I know I said mess wouldn't be a problem but I'm having images of muddy bunny paw prints all over the carpets and my bed now!


----------



## hazyreality

Sand is a nightmare for getting everywhere!!! And mine just used it as a litter tray! I've given up on digging boxes/pits for a while!

*Heidi*


----------



## Lil Miss

purple_x said:


> Oh gawd now I wonder if to use compost and sand or if to just use shredded paper.
> I know I said mess wouldn't be a problem but I'm having images of muddy bunny paw prints all over the carpets and my bed now!
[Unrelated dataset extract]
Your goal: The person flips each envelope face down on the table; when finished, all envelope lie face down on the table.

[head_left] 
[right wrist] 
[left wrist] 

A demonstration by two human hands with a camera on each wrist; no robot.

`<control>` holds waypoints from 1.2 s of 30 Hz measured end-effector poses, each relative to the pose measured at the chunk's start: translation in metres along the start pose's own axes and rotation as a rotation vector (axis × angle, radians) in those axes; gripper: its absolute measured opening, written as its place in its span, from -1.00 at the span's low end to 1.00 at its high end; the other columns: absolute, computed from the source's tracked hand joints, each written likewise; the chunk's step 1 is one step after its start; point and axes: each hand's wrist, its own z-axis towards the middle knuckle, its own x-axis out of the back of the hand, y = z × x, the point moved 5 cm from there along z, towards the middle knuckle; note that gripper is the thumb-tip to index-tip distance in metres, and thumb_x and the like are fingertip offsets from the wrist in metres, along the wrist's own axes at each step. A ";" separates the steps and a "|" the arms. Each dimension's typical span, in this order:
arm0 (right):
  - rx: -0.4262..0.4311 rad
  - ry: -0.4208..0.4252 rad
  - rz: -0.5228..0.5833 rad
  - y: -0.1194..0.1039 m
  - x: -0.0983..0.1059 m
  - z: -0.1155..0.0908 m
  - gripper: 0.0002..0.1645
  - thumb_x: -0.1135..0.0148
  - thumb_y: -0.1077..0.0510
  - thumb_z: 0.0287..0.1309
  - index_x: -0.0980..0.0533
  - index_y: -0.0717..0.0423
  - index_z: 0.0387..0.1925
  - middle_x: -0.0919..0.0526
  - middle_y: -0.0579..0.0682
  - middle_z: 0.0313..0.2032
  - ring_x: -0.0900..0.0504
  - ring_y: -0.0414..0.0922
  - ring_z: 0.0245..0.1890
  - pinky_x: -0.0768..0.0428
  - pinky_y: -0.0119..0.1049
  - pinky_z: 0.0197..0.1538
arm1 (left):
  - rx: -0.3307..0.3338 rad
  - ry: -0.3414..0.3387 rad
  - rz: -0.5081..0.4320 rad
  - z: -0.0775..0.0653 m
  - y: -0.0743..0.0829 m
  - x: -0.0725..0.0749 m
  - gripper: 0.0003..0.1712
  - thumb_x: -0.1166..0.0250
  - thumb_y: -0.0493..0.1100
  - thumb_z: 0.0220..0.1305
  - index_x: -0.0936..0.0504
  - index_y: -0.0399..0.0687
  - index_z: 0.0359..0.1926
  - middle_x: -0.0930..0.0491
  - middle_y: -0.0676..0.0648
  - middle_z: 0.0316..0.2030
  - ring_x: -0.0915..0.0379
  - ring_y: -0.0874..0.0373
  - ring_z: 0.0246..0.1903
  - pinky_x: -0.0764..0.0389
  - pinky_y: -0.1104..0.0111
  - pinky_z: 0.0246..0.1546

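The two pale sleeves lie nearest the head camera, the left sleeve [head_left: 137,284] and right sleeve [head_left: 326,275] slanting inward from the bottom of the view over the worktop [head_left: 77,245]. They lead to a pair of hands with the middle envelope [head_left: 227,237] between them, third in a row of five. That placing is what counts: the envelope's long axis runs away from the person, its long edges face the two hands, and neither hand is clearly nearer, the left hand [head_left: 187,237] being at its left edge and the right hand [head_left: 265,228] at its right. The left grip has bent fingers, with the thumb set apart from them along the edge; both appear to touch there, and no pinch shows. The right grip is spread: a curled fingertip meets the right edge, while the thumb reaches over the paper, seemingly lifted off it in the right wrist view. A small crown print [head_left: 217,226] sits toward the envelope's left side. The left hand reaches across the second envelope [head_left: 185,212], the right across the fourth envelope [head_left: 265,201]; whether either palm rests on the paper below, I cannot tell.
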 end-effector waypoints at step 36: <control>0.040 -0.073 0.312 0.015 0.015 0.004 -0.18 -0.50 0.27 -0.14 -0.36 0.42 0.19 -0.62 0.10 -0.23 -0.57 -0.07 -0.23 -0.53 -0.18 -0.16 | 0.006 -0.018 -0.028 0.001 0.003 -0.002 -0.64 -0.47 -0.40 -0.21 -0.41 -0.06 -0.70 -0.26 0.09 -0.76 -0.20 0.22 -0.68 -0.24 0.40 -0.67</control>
if you "bake" the compost in the oven for half an hour it will dry it out, so it wont leave muddy prints everywhere, unless they pee in it then paddle it everywhere


----------



## sullivan

Lil Miss said:


> if you "bake" the compost in the oven for half an hour it will dry it out, so it wont leave muddy prints everywhere, unless they pee in it then paddle it everywhere


was going to say may stain your buns feet but you just gave me the answer i didnt know.


----------



## Guest

Lil Miss said:


> if you "bake" the compost in the oven for half an hour it will dry it out, so it wont leave muddy prints everywhere, unless they pee in it then paddle it everywhere


That's exactly what mine did :


----------



## Lil Miss

B3rnie said:


> That's exactly what mine did :


yours just like to make your life difficult though :lol:


----------



## Guest

Lil Miss said:


> yours just like to make your life difficult though :lol:


Now what makes you say that? 

-looks at Bluey who hates all other bucks-


----------



## Lil Miss

B3rnie said:


> Now what makes you say that?
> 
> -looks at Bluey who hates all other bucks-


points to rascal the destroyer of phones and network cables


----------